Analisis Terhadap Kedudukan Peraturan Daerah Sebagai Salah Satu Produk Hukum Dalam Penyelenggaraan Otonomi Daerah

Latar belakang

Sejak diundangkannya Undang-Undang Nomor 22 Tahun 1999 tentang Pemerintahan Daerah yang kemudian dirubah diganti dengan Undang-Undang Nomor 32 Tahun 2004 sistem pemerintahan kita telah memberikan keleluasaan yang sangat luas kepada daerah untuk menyelenggarakan otonomi daerah. Pengertian desentralisasi yang tertuang dalam Undang-Undang Nomor 32 Tahun 2004 mengandung beberapa elemen yang penting, pertama, elemen penyerahan wewenang baik wewenang mengatur maupun wewenang mengurus. Dalam hukum publik wewenang terdiri atas hak dan kewajiban. Kedua elemen tersebut merupakan substansi otonomi daerah. 

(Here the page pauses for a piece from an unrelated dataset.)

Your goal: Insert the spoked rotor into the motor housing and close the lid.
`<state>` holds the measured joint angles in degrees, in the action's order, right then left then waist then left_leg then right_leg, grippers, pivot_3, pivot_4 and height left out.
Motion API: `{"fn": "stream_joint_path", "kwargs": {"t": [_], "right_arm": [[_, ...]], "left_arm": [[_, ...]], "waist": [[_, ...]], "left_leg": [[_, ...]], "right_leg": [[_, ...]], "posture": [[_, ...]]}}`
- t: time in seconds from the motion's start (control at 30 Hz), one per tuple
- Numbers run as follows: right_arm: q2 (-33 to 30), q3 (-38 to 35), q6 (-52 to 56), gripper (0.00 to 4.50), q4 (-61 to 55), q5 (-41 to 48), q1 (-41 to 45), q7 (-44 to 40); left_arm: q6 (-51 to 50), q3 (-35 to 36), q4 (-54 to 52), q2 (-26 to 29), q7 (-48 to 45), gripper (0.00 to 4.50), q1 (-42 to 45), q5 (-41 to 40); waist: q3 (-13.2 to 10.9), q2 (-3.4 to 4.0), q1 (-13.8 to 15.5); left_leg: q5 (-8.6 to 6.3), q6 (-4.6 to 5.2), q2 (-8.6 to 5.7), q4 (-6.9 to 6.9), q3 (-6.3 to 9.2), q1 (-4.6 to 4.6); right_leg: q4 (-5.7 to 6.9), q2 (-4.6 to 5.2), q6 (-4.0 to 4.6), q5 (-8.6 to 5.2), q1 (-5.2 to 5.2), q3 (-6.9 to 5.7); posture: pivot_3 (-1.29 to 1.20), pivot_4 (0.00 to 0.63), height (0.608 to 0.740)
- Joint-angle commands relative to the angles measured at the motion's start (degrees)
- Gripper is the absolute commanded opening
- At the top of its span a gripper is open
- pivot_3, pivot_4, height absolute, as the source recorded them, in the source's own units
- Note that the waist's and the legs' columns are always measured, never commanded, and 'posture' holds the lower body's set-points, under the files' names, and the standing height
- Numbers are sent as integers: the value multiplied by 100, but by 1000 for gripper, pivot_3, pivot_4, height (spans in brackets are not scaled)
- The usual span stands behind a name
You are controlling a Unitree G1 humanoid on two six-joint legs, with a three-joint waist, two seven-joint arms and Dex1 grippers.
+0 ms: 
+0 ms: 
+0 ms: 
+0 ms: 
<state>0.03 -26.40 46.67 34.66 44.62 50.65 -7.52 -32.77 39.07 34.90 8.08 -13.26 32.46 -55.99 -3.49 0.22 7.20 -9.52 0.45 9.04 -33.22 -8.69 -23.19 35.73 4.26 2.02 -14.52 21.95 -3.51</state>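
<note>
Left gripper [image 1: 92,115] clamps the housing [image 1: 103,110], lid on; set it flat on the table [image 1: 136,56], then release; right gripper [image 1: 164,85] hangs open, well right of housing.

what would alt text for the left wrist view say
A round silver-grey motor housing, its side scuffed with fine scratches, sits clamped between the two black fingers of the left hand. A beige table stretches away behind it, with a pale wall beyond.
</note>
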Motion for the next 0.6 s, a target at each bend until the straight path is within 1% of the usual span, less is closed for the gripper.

Penyelenggaraan otonomi daerah menekankan pentingnya prinsip-prinsip demokrasi, peningkatan peran serta masyarakat, dan pemerataan keadilan dengan memperhitungkan berbagai aspek yang berkenaan dengan potensi dan keanekaragaman antar daerah. Pelaksanaan otonomi daerah ini dianggap sangat penting, karena tantangan perkembangan lokal, nasional,regional, dan internasional di berbagai bidang ekonomi, politik dan kebudayaan terus meningkat dan mengharuskan diselenggarakannya otonomi daerah yang luas,nyata dan bertanggungjawab kepada daerah secara proporsional. Pelaksanaan otonomi daerah itu diwujudkan dengan pengaturan, pembagian, dan pemanfaatan sumberdaya masing-masing serta perimbangan keuangan pusat dan daerah, sesuai prinsip-prinsip demokrasi, peran serta masyarakat, pemerataan dan keadilan,serta potensi dan keanekaragaman antar daerah.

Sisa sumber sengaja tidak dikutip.